Reputation: 245
I am trying to upload a 10 GB file to AWS S3, and someone said to use S3 Multipart Upload, so I stumbled upon someone's github gist:
import os
import sys
import glob
import subprocess
import contextlib
import functools
import multiprocessing
from multiprocessing.pool import IMapIterator
from optparse import OptionParser
from boto.s3.connection import S3Connection
#import rfc822
import boto
AWS_ACCESS_KEY_ID = 'KEY ID HERE'
AWS_SECRET_ACCESS_KEY = 'ACCESS KEY HERE'
def main(transfer_file, bucket_name, s3_key_name=None, use_rr=True,
make_public=True, cores=None):
if s3_key_name is None:
s3_key_name = os.path.basename(transfer_file)
conn = S3Connection(AWS_ACCESS_KEY_ID, AWS_SECRET_ACCESS_KEY)
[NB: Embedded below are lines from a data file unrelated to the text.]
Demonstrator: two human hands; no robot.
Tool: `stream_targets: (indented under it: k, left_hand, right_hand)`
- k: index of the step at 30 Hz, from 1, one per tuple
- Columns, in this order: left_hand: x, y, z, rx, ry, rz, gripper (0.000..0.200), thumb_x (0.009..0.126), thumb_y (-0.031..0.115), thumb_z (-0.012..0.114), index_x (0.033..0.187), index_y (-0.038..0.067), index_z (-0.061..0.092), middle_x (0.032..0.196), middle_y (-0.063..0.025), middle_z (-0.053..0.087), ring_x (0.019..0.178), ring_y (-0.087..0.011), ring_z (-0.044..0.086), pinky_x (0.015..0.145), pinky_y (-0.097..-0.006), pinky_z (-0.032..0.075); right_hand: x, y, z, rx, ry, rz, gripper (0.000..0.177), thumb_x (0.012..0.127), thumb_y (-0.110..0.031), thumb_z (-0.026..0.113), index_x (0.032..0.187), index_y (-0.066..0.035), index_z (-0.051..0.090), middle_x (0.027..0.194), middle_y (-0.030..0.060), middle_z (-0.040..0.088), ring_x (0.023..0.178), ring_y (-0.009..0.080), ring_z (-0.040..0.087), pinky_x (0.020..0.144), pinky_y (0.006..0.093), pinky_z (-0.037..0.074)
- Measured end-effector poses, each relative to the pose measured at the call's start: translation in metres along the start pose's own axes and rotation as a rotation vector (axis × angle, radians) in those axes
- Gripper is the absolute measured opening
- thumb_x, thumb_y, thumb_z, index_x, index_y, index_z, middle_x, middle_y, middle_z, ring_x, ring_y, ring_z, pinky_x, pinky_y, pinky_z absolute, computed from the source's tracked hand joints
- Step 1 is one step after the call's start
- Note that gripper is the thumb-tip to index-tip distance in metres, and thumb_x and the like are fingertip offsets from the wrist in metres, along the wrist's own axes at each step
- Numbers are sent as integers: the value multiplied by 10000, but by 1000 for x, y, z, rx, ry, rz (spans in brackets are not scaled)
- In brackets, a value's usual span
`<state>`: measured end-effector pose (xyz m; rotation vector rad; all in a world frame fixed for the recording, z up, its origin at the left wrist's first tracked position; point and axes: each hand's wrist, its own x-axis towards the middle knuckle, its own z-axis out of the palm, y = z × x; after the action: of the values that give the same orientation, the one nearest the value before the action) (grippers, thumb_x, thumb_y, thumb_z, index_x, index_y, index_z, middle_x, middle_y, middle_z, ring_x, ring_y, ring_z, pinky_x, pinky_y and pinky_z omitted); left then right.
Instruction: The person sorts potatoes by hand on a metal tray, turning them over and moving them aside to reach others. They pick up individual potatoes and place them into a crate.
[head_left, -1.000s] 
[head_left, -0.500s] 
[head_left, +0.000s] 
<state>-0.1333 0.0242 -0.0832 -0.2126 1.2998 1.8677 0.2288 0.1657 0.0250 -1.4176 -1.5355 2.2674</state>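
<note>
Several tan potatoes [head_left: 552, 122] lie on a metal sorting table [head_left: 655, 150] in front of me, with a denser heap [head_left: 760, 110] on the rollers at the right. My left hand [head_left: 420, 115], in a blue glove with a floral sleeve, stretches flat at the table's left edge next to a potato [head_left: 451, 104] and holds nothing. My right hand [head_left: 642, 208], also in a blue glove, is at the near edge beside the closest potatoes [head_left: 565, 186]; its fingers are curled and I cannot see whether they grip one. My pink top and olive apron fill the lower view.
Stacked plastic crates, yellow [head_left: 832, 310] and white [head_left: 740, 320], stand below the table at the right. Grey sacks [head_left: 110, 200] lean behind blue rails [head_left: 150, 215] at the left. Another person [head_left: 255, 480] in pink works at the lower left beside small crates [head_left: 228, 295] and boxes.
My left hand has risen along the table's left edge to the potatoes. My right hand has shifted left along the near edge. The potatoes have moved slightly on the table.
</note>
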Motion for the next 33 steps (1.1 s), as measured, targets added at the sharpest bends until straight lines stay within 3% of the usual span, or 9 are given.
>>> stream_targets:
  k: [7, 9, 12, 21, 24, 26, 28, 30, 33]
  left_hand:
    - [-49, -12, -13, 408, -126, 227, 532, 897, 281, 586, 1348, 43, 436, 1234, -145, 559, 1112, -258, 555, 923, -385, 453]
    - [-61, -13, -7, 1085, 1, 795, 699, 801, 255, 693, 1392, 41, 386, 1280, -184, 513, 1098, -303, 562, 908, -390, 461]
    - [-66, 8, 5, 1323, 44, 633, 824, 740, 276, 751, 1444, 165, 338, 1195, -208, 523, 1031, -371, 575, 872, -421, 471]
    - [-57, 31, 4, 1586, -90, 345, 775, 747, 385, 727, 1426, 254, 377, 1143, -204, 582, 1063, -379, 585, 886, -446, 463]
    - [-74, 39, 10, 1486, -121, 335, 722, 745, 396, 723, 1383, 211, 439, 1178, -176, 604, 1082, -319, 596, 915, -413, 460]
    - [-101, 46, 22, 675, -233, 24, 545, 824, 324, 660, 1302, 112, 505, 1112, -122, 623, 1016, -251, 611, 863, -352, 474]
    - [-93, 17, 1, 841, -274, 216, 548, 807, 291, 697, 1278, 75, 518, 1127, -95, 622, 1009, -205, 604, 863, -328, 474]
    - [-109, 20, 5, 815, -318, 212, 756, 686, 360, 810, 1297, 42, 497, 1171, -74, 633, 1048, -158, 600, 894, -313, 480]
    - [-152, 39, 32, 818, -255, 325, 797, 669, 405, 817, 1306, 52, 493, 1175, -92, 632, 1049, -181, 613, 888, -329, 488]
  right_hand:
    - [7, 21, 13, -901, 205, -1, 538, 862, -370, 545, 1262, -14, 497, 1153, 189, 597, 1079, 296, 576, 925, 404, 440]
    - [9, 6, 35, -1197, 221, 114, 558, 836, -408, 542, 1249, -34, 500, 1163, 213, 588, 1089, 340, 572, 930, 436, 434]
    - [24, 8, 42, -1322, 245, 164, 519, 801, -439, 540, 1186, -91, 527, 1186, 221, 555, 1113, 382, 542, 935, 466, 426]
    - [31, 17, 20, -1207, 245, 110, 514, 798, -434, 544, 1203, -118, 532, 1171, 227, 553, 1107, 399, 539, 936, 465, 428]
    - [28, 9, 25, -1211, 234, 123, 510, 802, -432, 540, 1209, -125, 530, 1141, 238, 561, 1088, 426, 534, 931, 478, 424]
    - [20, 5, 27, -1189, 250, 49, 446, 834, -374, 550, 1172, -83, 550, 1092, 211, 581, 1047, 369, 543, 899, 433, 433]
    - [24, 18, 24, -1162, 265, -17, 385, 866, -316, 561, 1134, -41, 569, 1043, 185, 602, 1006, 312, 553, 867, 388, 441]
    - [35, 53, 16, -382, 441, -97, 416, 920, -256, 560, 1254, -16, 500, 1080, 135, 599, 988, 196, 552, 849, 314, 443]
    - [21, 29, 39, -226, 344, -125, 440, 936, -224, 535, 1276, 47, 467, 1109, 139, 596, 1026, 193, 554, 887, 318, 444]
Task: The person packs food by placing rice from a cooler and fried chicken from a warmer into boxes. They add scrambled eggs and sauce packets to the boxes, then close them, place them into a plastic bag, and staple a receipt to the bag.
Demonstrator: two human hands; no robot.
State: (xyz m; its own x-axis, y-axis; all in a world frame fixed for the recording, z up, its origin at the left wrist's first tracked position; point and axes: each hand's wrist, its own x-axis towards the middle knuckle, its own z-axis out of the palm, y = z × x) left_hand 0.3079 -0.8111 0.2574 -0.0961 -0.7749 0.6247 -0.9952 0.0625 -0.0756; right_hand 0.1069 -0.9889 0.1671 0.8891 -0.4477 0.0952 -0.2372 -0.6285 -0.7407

bucket = conn.lookup(bucket_name)
if bucket is None:
bucket = conn.create_bucket(bucket_name)
mb_size = os.path.getsize(transfer_file) / 1e6
if mb_size < 10:
_standard_transfer(bucket, s3_key_name, transfer_file, use_rr)
else:
_multipart_upload(bucket, s3_key_name, transfer_file, mb_size, use_rr,
cores)
s3_key = bucket.get_key(s3_key_name)
if make_public:
s3_key.set_acl("public-read")
def upload_cb(complete, total):
sys.stdout.write(".")
sys.stdout.flush()
def _standard_transfer(bucket, s3_key_name, transfer_file, use_rr):
print(" Upload with standard transfer, not multipart", end=' ')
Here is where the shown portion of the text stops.